* Problem:
Only one stretch of the data below should be repeated: the lines from the line containing "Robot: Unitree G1" through the line containing "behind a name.", inclusive, exactly as they are.

[Start of Attachment]

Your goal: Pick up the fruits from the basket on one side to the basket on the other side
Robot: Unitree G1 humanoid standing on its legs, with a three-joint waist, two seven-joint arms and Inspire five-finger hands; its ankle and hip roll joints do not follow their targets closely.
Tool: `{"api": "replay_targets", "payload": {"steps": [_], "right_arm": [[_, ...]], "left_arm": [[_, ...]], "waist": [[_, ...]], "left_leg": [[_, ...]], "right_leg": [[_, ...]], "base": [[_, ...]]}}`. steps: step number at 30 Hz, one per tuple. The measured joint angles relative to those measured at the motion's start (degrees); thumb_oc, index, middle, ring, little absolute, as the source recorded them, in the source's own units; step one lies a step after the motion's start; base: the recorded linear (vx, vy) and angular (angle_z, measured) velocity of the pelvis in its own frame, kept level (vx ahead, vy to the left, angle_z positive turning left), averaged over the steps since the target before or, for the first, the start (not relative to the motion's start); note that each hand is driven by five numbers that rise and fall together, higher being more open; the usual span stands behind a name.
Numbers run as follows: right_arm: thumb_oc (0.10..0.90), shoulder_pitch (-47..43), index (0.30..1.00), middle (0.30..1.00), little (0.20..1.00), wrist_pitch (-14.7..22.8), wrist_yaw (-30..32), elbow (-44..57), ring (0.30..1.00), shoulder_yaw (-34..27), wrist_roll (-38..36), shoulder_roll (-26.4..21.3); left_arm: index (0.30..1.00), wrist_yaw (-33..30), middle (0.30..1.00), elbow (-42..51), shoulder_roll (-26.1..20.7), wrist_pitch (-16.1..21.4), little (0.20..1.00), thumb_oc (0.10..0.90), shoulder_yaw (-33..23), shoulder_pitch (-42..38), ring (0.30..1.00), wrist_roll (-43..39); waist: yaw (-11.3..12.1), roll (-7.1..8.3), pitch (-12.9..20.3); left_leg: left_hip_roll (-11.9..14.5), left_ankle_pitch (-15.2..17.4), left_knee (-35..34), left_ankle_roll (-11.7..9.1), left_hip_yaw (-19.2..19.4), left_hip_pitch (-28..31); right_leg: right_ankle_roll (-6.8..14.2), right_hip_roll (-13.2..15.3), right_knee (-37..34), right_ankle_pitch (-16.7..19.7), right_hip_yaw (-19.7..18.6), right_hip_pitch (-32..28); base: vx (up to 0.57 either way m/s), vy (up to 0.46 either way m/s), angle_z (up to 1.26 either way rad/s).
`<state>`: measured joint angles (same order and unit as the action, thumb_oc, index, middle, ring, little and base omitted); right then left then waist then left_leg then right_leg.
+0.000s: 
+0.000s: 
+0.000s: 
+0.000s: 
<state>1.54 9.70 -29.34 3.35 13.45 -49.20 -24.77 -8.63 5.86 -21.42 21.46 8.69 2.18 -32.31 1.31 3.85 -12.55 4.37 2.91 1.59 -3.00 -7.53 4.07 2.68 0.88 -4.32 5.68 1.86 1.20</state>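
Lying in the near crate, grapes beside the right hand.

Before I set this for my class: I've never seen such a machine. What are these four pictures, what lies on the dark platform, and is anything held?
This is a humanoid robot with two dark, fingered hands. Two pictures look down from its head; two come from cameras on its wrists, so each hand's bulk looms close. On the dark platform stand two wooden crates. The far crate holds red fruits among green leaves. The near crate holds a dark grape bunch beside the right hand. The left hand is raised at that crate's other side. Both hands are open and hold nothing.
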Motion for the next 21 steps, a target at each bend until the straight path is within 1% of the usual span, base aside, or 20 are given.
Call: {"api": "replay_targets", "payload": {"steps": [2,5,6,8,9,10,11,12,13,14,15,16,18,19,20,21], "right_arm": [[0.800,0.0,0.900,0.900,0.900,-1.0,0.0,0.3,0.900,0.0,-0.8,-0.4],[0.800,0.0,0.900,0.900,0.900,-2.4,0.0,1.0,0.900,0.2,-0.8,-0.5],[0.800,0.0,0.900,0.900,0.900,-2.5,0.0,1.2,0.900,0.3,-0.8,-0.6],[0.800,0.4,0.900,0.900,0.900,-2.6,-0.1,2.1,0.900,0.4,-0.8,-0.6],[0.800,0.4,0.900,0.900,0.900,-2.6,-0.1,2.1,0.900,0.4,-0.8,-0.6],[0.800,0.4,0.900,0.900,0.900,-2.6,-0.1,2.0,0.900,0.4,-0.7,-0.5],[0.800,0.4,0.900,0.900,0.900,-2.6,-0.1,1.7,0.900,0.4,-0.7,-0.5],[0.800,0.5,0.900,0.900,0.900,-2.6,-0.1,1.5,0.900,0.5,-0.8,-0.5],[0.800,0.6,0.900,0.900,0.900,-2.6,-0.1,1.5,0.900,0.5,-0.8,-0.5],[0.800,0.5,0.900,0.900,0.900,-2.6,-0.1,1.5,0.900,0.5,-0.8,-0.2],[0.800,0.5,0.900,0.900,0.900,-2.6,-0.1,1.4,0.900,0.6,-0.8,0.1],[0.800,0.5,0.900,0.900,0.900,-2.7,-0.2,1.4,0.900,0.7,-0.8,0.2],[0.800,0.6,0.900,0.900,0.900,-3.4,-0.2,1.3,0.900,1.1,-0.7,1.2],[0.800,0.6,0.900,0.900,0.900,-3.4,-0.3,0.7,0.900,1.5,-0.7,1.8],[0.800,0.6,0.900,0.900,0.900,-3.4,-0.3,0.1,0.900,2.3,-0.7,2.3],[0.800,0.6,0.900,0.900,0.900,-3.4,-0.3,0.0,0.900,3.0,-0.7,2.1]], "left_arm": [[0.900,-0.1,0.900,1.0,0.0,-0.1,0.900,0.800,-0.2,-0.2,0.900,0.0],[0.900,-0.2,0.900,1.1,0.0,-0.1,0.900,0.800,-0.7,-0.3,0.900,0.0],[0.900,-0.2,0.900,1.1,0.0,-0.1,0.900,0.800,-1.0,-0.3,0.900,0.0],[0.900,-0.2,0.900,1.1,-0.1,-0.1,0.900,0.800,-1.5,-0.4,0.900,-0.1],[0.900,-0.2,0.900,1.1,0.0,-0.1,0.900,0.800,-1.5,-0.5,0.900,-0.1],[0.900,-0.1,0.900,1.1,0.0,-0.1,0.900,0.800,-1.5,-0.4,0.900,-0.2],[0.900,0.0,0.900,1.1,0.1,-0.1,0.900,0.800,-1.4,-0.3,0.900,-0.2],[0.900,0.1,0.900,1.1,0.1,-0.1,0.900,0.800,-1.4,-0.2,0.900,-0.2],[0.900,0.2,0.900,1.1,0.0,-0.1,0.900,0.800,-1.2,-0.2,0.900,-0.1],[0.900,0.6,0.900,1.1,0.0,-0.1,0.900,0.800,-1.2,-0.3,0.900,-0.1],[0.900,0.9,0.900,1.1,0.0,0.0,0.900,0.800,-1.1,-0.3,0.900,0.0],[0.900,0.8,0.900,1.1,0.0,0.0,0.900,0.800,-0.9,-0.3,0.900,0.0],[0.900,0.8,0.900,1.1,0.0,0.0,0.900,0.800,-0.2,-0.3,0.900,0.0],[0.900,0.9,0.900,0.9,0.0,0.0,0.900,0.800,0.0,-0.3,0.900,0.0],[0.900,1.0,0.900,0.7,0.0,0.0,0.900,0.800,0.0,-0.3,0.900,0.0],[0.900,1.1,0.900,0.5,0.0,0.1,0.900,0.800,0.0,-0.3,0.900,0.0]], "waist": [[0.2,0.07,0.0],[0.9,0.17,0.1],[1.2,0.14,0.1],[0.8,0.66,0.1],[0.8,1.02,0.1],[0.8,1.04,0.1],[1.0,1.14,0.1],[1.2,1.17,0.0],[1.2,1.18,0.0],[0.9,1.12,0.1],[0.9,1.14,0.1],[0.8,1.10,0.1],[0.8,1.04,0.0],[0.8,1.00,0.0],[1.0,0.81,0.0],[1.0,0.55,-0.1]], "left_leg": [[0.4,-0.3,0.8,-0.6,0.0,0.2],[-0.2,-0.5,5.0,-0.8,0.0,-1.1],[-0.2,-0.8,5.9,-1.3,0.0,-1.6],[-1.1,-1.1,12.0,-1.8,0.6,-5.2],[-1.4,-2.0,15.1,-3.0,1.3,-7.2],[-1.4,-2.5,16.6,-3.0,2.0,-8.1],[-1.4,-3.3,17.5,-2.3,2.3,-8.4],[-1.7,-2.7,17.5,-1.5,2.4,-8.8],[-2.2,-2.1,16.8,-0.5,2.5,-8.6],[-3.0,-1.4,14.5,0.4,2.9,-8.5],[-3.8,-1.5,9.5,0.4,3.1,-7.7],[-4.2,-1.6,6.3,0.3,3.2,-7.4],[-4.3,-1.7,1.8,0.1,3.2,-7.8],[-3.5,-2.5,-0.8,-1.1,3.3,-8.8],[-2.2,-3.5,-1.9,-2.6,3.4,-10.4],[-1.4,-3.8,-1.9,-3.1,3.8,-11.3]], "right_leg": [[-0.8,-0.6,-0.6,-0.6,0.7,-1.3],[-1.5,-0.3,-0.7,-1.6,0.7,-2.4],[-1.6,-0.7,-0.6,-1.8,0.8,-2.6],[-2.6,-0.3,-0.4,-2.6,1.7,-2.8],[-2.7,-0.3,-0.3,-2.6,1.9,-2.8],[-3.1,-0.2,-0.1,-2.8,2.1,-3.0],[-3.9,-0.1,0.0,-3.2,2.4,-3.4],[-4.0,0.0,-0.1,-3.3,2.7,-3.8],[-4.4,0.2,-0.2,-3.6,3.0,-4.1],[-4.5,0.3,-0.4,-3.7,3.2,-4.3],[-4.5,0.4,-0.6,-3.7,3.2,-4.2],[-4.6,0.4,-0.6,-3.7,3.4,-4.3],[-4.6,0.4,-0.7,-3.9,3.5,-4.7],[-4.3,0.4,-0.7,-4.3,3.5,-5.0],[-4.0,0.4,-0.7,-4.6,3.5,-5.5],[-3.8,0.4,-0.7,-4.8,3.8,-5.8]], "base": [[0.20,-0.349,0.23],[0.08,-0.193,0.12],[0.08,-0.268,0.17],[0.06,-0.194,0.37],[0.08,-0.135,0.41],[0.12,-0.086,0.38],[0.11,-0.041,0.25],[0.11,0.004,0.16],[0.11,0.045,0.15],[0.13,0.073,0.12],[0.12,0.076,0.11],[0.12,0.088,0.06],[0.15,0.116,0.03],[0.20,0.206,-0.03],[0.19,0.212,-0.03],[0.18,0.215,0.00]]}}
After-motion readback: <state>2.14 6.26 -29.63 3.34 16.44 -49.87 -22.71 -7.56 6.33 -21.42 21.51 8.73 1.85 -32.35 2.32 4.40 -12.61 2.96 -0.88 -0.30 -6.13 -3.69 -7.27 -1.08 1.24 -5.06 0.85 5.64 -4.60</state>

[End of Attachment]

* Answer box:
Robot: Unitree G1 humanoid standing on its legs, with a three-joint waist, two seven-joint arms and Inspire five-finger hands; its ankle and hip roll joints do not follow their targets closely.
Tool: `{"api": "replay_targets", "payload": {"steps": [_], "right_arm": [[_, ...]], "left_arm": [[_, ...]], "waist": [[_, ...]], "left_leg": [[_, ...]], "right_leg": [[_, ...]], "base": [[_, ...]]}}`. steps: step number at 30 Hz, one per tuple. The measured joint angles relative to those measured at the motion's start (degrees); thumb_oc, index, middle, ring, little absolute, as the source recorded them, in the source's own units; step one lies a step after the motion's start; base: the recorded linear (vx, vy) and angular (angle_z, measured) velocity of the pelvis in its own frame, kept level (vx ahead, vy to the left, angle_z positive turning left), averaged over the steps since the target before or, for the first, the start (not relative to the motion's start); note that each hand is driven by five numbers that rise and fall together, higher being more open; the usual span stands behind a name.

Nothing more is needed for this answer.